(Work instructions):
Nothing outside the stretch is wanted. Repeat exactly the lines of the listing below from the one that contains "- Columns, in" through the one that contains "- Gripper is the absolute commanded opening", both ends included.

╭──

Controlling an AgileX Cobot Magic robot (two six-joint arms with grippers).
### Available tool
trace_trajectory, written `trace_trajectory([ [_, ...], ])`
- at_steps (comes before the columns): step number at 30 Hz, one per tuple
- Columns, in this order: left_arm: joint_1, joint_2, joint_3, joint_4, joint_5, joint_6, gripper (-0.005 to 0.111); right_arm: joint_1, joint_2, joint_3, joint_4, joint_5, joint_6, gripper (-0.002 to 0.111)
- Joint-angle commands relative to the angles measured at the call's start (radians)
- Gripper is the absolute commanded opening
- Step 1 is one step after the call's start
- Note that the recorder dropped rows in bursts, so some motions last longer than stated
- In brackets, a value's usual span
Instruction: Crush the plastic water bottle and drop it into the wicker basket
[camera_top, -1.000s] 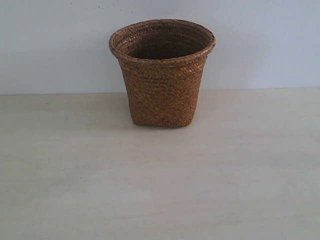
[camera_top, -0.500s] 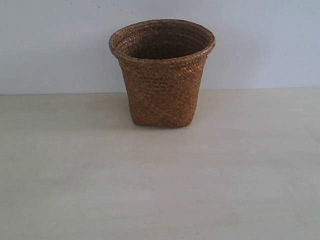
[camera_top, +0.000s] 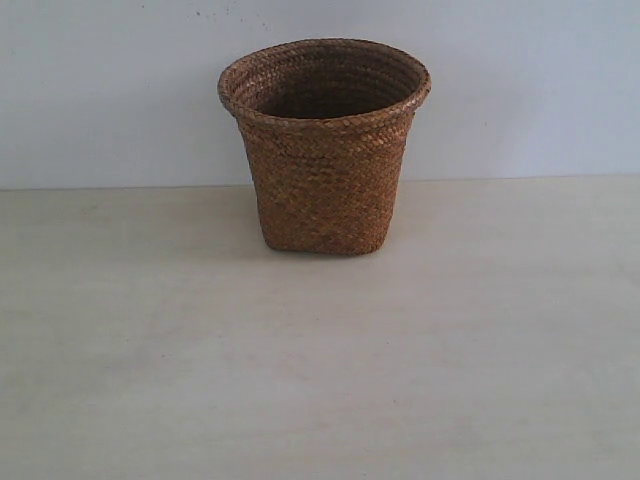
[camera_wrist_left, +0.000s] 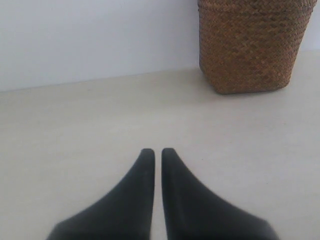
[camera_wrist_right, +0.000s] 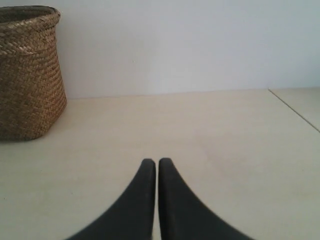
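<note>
The brown wicker basket (camera_top: 324, 150) stands upright at the back middle of the table, against the wall. It also shows in the left wrist view as the wicker basket (camera_wrist_left: 252, 47) and in the right wrist view as the wicker basket (camera_wrist_right: 27, 75). No plastic water bottle shows in any view; the basket's inside is dark and its bottom is hidden. My left gripper (camera_wrist_left: 157, 151) is shut over bare table with nothing between its fingers, well short of the basket. My right gripper (camera_wrist_right: 156, 161) is shut the same way. Neither gripper appears in the exterior view.
The pale wooden table (camera_top: 320, 370) runs up to a white wall (camera_top: 100, 90). A thin seam in the table (camera_wrist_right: 295, 111) runs on the side away from the basket in the right wrist view.
</note>
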Motion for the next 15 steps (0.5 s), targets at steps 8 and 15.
trace_trajectory([
  [8, 0.004, -0.002, 0.003, -0.009, -0.004, -0.007, 0.004, -0.004, -0.004, 0.005, -0.037, 0.131, -0.021, 0.000],
  [15, 0.004, -0.002, 0.003, -0.009, -0.004, -0.007, 0.004, -0.004, -0.004, 0.005, -0.037, 0.134, -0.017, 0.000],
])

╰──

(Expected answer):
- Columns, in this order: left_arm: joint_1, joint_2, joint_3, joint_4, joint_5, joint_6, gripper (-0.005 to 0.111); right_arm: joint_1, joint_2, joint_3, joint_4, joint_5, joint_6, gripper (-0.002 to 0.111)
- Joint-angle commands relative to the angles measured at the call's start (radians)
- Gripper is the absolute commanded opening

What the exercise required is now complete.